MEADS INTERNATIONAL SIGNS $216 MILLION RISK REDUCTION EFFORT CONTRACT
ORLANDO, FL, 10-JUL-01 --
The NATO Medium Extended Air Defense System Management Agency (NAMEADSMA) today awarded a Risk Reduction Effort (RRE) contract to MEADS International, a multinational joint venture of Alenia Marconi Systems (AMS) from Italy, European Aeronautic Defence and Space (EADS) and LFK ? Lenkflugkörpersysteme GmbH from Germany, and Lockheed Martin from the United States. The MEADS program is expected to be a case model for future transatlantic cooperation.
Under the $216.35 million (equivalent U.S. dollars ? EUSD), 32-1/2 month RRE program, MEADS International will focus on risk reduction, application of key technologies that have been developed over the past years, and demonstration of the validity of the system design incorporating the PAC-3 missile. Critical technology areas will be assessed taking into account evolving national air defense concepts. In addition, the RRE program will generate detailed specifications, statements of work, schedules, and cost to prepare for the decision by the nations for a follow-on Design and Development Phase.
General Franco Parisi, General Manager of the MEADS program for NAMEADSMA, noted that U.S., German, and Italian co-development of MEADS ensures system design commonality that contributes to interoperability between U.S. and allied forces as well as providing homeland defense for the participating European nations.
MEADS International President Joel Strickland stated, "We are very pleased to have the opportunity to move ahead, bringing to fruition the advanced technologies developed by our parent companies." Executive Vice President Klaus Riedel added, "The MEADS system, as we designed it today, will be the Air Defense Standard for the future, having unprecedented firepower and flexibility of operations to meet current and future threats. Its netted distributed architecture enables scalable systems, allowing the military commander to tailor the fielded configuration exactly to his mission needs."
The MEADS program was developed in response to the International Common Operational Requirements that called for a system capability not met by current systems. MEADS incorporates the proven hit-to-kill PAC-3 missile in a system that includes surveillance and fire control sensors, battle management/communication centers, and high firepower launchers. The system will combine superior battlefield protection with unprecedented flexibility, allowing it to protect maneuver forces and to provide homeland defense against tactical ballistic missiles, cruise missiles, unmanned aerial vehicles, and aircraft.
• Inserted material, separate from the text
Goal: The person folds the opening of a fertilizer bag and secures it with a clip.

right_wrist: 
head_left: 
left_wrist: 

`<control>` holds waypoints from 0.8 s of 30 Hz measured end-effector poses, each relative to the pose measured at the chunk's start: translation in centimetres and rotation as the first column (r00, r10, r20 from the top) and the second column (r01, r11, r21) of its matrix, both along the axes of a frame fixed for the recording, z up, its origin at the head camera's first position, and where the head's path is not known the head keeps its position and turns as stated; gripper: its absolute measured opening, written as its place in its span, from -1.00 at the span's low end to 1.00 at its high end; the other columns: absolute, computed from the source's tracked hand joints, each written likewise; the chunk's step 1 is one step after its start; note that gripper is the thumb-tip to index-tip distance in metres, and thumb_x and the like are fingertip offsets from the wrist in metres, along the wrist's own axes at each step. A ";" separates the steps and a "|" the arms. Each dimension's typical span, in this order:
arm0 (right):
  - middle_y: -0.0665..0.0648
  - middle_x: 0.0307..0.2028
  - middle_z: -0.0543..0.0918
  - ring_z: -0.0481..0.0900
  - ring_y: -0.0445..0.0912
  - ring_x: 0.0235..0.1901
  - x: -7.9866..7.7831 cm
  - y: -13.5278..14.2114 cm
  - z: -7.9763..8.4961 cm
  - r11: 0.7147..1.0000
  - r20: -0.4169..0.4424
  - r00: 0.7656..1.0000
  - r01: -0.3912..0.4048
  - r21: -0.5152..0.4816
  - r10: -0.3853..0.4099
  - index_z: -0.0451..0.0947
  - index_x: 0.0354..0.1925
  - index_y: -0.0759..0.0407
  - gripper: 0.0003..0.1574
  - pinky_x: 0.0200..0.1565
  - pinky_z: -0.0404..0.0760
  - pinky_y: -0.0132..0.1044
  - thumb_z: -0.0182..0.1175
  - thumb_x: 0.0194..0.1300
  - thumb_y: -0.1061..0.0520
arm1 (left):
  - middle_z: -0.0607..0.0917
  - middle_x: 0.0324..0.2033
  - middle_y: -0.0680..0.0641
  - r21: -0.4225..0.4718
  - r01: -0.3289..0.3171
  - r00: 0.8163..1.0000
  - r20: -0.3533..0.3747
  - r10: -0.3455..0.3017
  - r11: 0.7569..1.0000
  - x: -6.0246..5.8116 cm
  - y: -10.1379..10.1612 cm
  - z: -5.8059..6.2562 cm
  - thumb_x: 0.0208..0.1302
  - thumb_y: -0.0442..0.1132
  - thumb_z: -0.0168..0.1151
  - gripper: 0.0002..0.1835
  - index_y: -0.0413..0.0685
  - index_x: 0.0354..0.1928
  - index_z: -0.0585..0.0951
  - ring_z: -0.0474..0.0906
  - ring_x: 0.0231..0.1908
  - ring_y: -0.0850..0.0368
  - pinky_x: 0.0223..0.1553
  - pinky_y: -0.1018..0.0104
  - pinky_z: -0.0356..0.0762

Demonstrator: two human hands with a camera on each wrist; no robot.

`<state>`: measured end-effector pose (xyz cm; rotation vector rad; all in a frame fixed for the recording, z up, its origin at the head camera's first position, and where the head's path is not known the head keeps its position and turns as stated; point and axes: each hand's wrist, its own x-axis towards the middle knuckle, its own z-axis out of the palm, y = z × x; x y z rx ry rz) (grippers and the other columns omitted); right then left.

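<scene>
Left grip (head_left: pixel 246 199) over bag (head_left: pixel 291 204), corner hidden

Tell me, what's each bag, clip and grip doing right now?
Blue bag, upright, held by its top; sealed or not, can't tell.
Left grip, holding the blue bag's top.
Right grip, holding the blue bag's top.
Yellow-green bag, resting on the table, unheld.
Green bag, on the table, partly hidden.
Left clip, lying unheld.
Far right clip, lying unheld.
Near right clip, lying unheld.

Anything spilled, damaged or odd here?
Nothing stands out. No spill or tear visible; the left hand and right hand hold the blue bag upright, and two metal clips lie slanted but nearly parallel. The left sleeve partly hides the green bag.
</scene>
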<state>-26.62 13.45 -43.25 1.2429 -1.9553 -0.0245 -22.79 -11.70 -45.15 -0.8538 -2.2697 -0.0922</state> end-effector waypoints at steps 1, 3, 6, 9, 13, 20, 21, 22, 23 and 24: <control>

MEADS is planned to provide capabilities unlike any other fielded or planned air and missile defense system. The system is easily deployed to a theater and, once there, can keep pace with fast-moving maneuver forces. When completed, MEADS will be the only air defense system able to roll off transports with the troops and immediately begin operations. Its open architecture will establish the pattern for 21st century air defense systems and enable the air defense asset allocation to be tailored for the task at hand, including homeland defense or defense of maneuver forces. This tailored allocation minimizes the investment costs for air defense; MEADS also provides greater firepower with less manpower than current systems, dramatically decreasing operations and support costs.
In 1999, MEADS International, Inc., was selected by NAMEADSMO, a chartered organization of NATO, to develop MEADS. A multinational joint venture headquartered in Orlando, Florida, MEADS International's participating companies are Alenia Marconi Systems, Spa in Italy, European Aeronautic Defence and Space (EADS Deutschland GmbH ? formerly DASA) and LFK (a subsidiary) in Germany, and Lockheed Martin in the United States. Together, these companies have focused an international engineering team to develop systems and technologies for the MEADS program, which continues to be a model for collaborative transatlantic efforts. The RRE program is being financed by the U.S., Germany, and Italy in shares of 55, 28, and 17 percent. The companies in the individual countries participate in the program with workshares that correspond to the funding shares.